Strawberry[更新停止中]

「熱、あるんじゃ‥」

熱を確かめようと腕をそっと伸ばす。

‥‥?

手が額に届く前に浩太に手首を掴まれてしまう。

「浩太?」

「今日、一緒帰るぞ」

言いながら、手首を掴む手にグッと少しだけ力が込められた気がした。

「‥‥いつも一緒に帰ってるじゃない」

やっぱり、ちょっと変?

「確認しただけだよ」

そっぽ向いたままだった顔がちらっとこっちを窺うのが見えて、かわいい。

「‥なに笑ってんの」

「ううん、また放課後ね」

「‥おう」

かわいい、といったら最近怒るから慌ててごまかした。いつのまにか中等部の校舎に着いていて、軽く手を振って見送る。浩太は高等部なので校舎はもう少し奥にある。

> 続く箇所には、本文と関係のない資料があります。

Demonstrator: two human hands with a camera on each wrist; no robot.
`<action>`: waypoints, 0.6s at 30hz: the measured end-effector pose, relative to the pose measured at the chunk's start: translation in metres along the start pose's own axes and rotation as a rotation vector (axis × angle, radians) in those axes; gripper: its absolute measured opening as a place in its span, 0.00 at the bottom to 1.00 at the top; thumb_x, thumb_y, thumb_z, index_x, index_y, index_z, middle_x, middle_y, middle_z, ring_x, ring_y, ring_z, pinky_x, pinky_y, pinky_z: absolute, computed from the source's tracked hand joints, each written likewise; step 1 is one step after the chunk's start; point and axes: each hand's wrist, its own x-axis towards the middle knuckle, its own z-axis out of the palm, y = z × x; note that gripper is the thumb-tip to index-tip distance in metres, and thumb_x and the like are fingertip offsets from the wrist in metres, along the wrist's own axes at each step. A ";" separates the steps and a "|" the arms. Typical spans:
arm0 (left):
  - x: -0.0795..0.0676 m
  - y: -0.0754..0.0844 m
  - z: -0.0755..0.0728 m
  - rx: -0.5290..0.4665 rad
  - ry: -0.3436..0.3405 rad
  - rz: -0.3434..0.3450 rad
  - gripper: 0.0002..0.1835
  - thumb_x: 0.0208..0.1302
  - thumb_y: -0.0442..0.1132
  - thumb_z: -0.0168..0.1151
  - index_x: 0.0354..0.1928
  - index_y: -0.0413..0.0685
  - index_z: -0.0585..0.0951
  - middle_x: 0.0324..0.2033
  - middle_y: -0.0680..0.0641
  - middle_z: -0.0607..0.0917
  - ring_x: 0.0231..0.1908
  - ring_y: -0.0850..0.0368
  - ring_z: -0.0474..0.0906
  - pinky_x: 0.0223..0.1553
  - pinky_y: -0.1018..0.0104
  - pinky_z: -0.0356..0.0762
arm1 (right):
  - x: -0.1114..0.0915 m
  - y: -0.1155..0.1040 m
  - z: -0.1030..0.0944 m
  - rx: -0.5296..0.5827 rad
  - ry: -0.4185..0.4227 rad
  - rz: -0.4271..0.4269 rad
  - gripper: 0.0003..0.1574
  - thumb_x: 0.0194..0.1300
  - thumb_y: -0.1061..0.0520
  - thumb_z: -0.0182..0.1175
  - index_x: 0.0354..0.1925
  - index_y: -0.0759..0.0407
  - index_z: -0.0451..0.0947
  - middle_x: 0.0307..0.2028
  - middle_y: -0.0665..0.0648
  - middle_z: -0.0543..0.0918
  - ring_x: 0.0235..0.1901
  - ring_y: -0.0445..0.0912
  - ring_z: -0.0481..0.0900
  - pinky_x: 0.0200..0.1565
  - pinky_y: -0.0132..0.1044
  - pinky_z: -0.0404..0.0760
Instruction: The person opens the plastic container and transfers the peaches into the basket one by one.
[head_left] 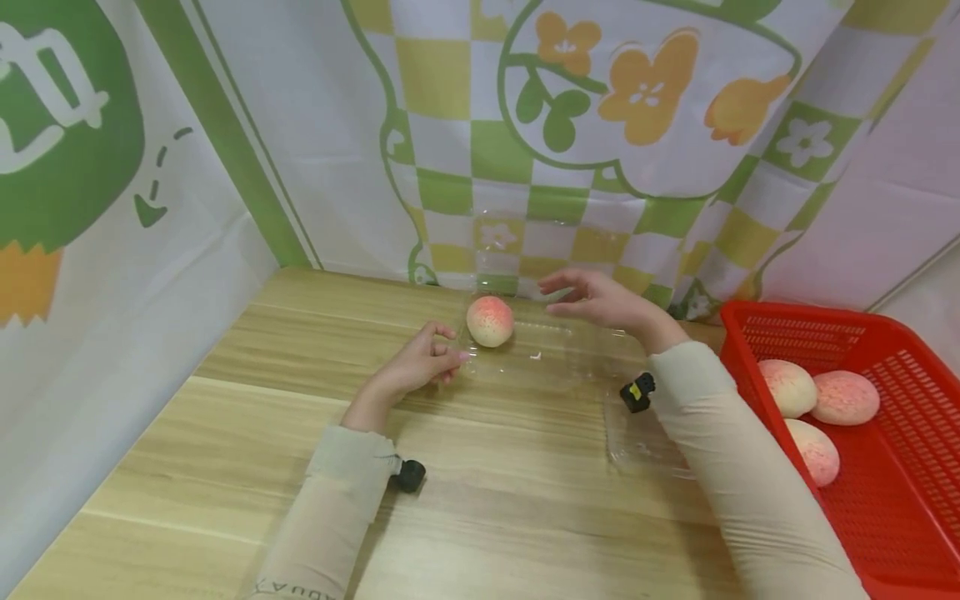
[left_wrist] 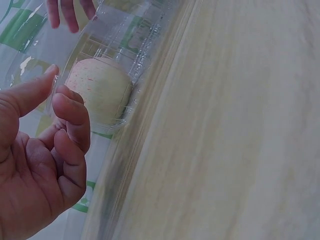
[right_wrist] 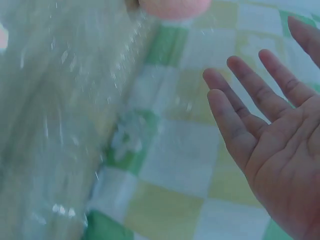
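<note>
A pink and cream peach [head_left: 490, 322] sits in the left end of a clear plastic container [head_left: 551, 337]; the lid [head_left: 517, 229] appears raised behind it, though its outline is faint. My left hand [head_left: 420, 360] is at the container's left edge, its thumb and index finger pinching the clear rim. In the left wrist view the peach [left_wrist: 100, 90] lies just beyond those fingertips. My right hand [head_left: 600, 302] hovers above the container's right part, palm facing in. The right wrist view shows this hand [right_wrist: 280, 130] with its fingers spread and nothing held.
A red plastic basket [head_left: 911, 500] stands at the right with three more peaches [head_left: 846, 397] inside. Another clear plastic piece [head_left: 637, 450] lies on the wooden table [head_left: 480, 517] beneath the right forearm. A patterned curtain [head_left: 435, 75] hangs behind the table.
</note>
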 end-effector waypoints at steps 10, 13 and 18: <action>0.000 0.001 0.001 -0.016 -0.001 0.003 0.28 0.73 0.38 0.57 0.64 0.36 0.55 0.25 0.51 0.77 0.24 0.62 0.72 0.28 0.71 0.69 | 0.025 0.010 0.036 0.015 -0.064 0.051 0.42 0.66 0.59 0.64 0.72 0.66 0.59 0.69 0.71 0.66 0.64 0.69 0.70 0.64 0.58 0.72; 0.000 0.001 0.000 -0.013 0.004 0.001 0.29 0.72 0.38 0.58 0.65 0.36 0.55 0.25 0.51 0.78 0.25 0.61 0.73 0.29 0.70 0.69 | 0.032 0.015 0.046 0.005 -0.065 0.016 0.45 0.63 0.60 0.66 0.72 0.68 0.57 0.70 0.72 0.64 0.66 0.69 0.68 0.65 0.58 0.71; 0.000 0.000 0.000 -0.009 0.010 -0.004 0.29 0.72 0.39 0.59 0.65 0.36 0.56 0.26 0.50 0.78 0.26 0.61 0.74 0.31 0.69 0.71 | 0.043 0.020 0.058 0.009 -0.056 -0.041 0.46 0.61 0.63 0.68 0.72 0.70 0.57 0.70 0.72 0.64 0.69 0.65 0.64 0.66 0.57 0.70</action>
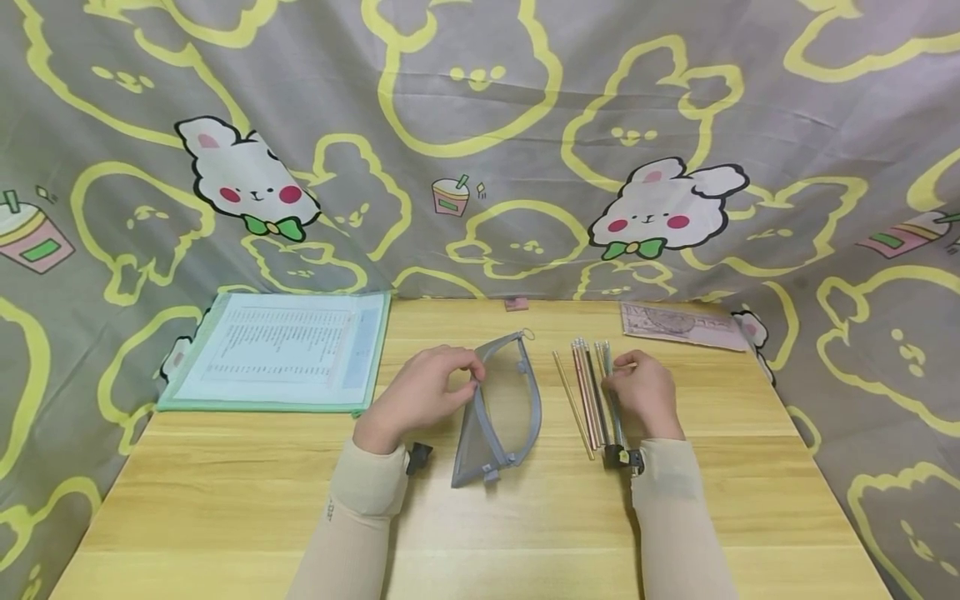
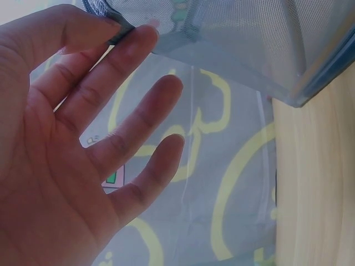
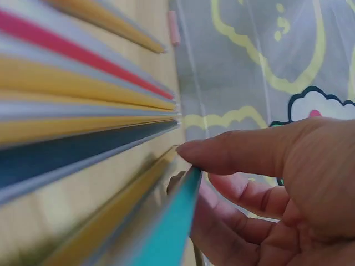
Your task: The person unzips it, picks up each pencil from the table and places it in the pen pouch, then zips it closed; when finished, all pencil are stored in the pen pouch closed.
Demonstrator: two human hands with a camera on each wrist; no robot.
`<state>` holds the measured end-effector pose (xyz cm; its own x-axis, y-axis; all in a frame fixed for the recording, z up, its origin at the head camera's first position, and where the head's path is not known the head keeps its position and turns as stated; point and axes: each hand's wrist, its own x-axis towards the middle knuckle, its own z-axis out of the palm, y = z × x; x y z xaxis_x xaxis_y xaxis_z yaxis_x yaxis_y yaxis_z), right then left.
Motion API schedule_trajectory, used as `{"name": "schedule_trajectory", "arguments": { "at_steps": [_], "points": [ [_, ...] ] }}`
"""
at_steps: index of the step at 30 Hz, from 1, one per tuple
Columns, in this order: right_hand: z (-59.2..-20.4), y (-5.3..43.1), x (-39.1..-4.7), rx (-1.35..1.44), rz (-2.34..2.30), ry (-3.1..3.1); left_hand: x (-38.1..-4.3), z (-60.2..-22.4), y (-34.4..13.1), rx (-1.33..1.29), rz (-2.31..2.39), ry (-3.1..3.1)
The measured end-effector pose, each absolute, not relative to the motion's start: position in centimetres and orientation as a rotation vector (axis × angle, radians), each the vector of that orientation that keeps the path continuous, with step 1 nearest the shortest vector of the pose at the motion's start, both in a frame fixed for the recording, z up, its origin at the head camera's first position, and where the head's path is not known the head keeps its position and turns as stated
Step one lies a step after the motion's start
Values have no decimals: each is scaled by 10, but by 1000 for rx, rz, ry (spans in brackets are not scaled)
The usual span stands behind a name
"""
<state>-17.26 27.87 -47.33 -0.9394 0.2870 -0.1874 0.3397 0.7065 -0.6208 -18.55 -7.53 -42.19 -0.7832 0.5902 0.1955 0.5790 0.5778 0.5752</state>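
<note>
My left hand (image 1: pixel 423 390) pinches the zip edge of a grey mesh zip pouch (image 1: pixel 471 446) between thumb and forefinger. In the left wrist view its other fingers are spread below the pouch (image 2: pixel 238 50). The pouch's mouth gapes, and a ring hangs at its far end. To its right lie several pencils (image 1: pixel 583 383) side by side, red, dark and gold among them, with one gold pencil (image 1: pixel 572 402) slightly apart. Beside them my right hand (image 1: pixel 647 392) pinches a teal pencil (image 3: pixel 172 233) between thumb and fingers; its near end is outside the right wrist view.
A green-edged folder (image 1: pixel 262 407) with a printed sheet lies at the back left. At the back right is a flat, pinkish patterned piece (image 1: pixel 682 325). A small pink rectangle (image 1: pixel 516 305) sits at the table's far edge, before a patterned curtain (image 1: pixel 510 108).
</note>
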Motion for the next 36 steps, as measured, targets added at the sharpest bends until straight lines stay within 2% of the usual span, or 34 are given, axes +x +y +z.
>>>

浩太の背中を見送りふと顔を上げると、柔らかい日差しが色付き始めた木の葉を包む。
夏の蒸し暑さはもうなくて、肌寒い風が秋の訪れを知らせる。

ゴーン‥ゴーン‥‥

この学校独特の鐘の音。

!予鈴鳴っちゃった‥

慌てて校舎に駆け込んでいく。

いつもと変わりないようでいつもと少し違う朝。






でも、この日が最後の日になったんだ。